• [To do] What lines of the data below hold the string "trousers"? Copy each one.

• [Data provided]
Segment Open

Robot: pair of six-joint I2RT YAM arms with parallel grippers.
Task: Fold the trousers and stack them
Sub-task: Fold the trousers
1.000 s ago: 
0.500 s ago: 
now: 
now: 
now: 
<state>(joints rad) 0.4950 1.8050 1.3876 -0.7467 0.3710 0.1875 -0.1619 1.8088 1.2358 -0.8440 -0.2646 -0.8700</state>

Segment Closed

• [Answer]
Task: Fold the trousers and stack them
Sub-task: Fold the trousers

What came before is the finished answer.